A Celebrated Chinese Artist Expresses the Intangible in a New Suite of Paintings
Image courtesy of Hauser & Wirth.
Some words and concepts don’t translate well. Some ideas can’t be expressed in words at all. Zhang Enli knows this. Translated from his native Chinese, his latest body of work is “Intangible,” or “无形,” a term that alludes to the ethereal and that which cannot be known.
Unlike the works for which Enli is best known—empty landscapes, nature scenes, figurative renderings of everyday objects like pipes or umbrellas—these large-scale oil paintings are abstract and vaguely mysterious. They are awash in a lush, earthy palette of blues, greens and browns in dense brushstrokes, their curving lines and tendrils twisting and looping across the canvas.

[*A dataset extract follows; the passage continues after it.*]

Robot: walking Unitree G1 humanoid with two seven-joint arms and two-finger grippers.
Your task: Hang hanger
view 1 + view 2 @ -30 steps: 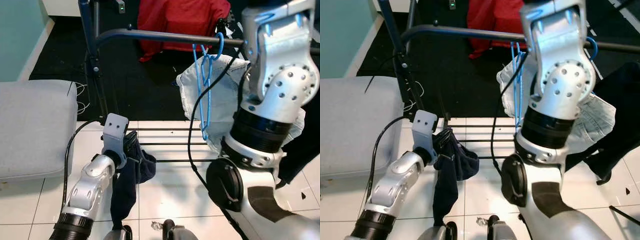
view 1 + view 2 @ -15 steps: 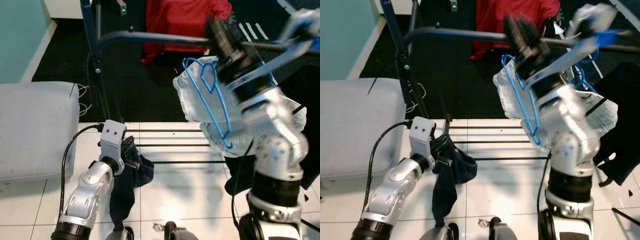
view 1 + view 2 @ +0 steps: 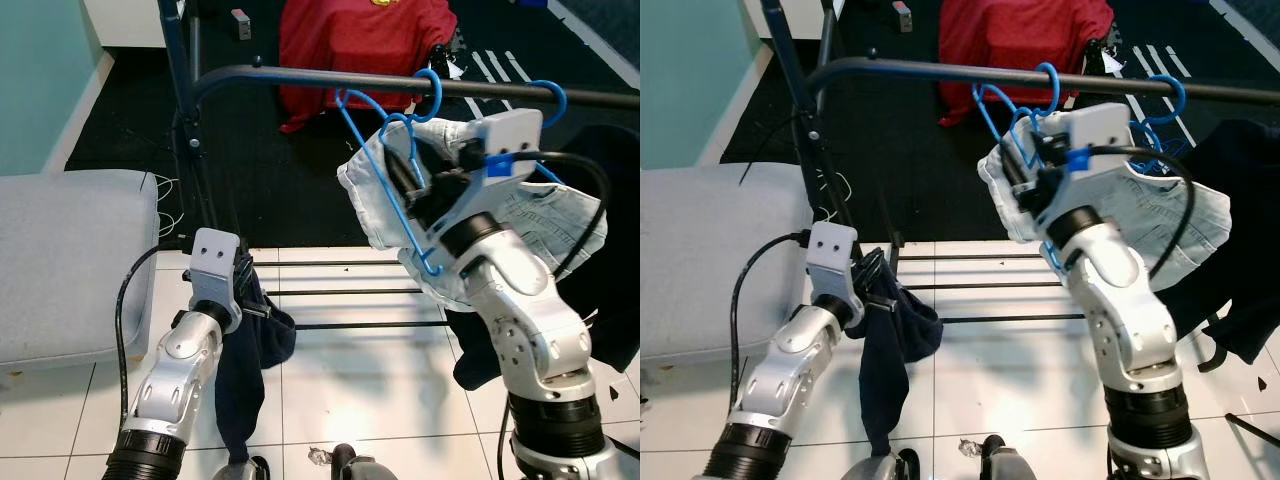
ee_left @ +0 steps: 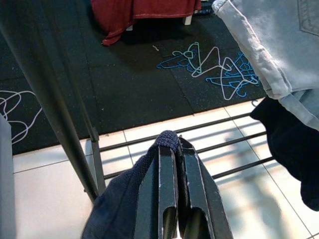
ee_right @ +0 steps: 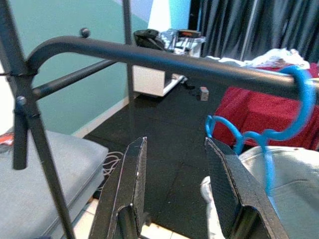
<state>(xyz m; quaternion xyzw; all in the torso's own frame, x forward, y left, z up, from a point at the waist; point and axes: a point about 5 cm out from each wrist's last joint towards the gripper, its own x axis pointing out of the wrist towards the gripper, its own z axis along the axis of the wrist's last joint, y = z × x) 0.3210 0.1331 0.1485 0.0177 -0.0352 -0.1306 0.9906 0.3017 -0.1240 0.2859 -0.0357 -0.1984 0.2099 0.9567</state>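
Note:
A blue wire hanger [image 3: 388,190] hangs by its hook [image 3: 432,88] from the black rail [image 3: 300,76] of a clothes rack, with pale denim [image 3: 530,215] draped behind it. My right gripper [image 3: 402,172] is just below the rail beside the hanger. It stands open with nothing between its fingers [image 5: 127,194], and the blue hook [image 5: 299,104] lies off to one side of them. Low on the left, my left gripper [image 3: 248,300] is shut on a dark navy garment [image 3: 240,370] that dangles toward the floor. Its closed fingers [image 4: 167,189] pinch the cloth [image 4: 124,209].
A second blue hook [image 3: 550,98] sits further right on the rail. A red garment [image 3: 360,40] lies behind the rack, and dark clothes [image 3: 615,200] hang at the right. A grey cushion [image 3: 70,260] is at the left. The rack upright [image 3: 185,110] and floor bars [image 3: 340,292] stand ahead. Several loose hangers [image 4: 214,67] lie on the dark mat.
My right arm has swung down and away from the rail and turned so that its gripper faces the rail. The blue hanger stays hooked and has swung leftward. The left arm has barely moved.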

But while this show at Hauser & Wirth in Zurich represents a departure from his earlier figurative style, it can also be viewed as a logical development in his practice. In 2013, at the Institute of Contemporary Arts in London, Enli unveiled Space Painting (2013). It wasn’t just a painting; it was more like an installation of paintings or an atmospheric environment, with a single cohesive work of soft color covering the walls, ceilings, and floors of the room. The work was abstract—there weren’t any forms or figures viewers could clearly identify, just suggestions of them. The result was otherworldly.
“When I paint these spaces,” Enli said at the time, “I paint them in order to invite people in—to let all people enter and become immersed in the atmosphere.” These new works build on that sense of immersion. They might be loosely categorized into three stylistic trajectories: Some prominently feature sweeping tendrils, while others focus on grid-like panes, and still others, like his earlier Space Painting, center on swaths of muted color. In all these abstract works, there’s the suggestion of familiar forms from both the natural and manmade worlds.
Green Lines (2016), for instance, evokes foliage and a mesh of trees; it also calls to mind the tangled wires that appear in many of Enli’s earlier paintings. Yellow-Green (2016) also has the feel of a landscape, perhaps with a storm brewing on the horizon.
Enli’s new paintings are both similar and distinct from his earlier work. Space Painting surrounded the viewer, seemingly trapping them in place while prompting an interior journey through the world of thought and memory. “Intangible 无形,” on the other hand, seems to open the mind in a different way, with each individual work providing an escape into a unique scene.
Enli, who studied traditional Chinese painting and also acknowledges Western influences, knows that some things are indescribable. Yet he has no use for categories. “I have never put a clear distinction between abstraction and figuration,” he has said. “They are just paintings that are visible.”
—Bridget Gleeson
“Zhang Enli: Intangible 无形” is on view at Hauser & Wirth, Zurich, Oct. 12–Dec. 23, 2016.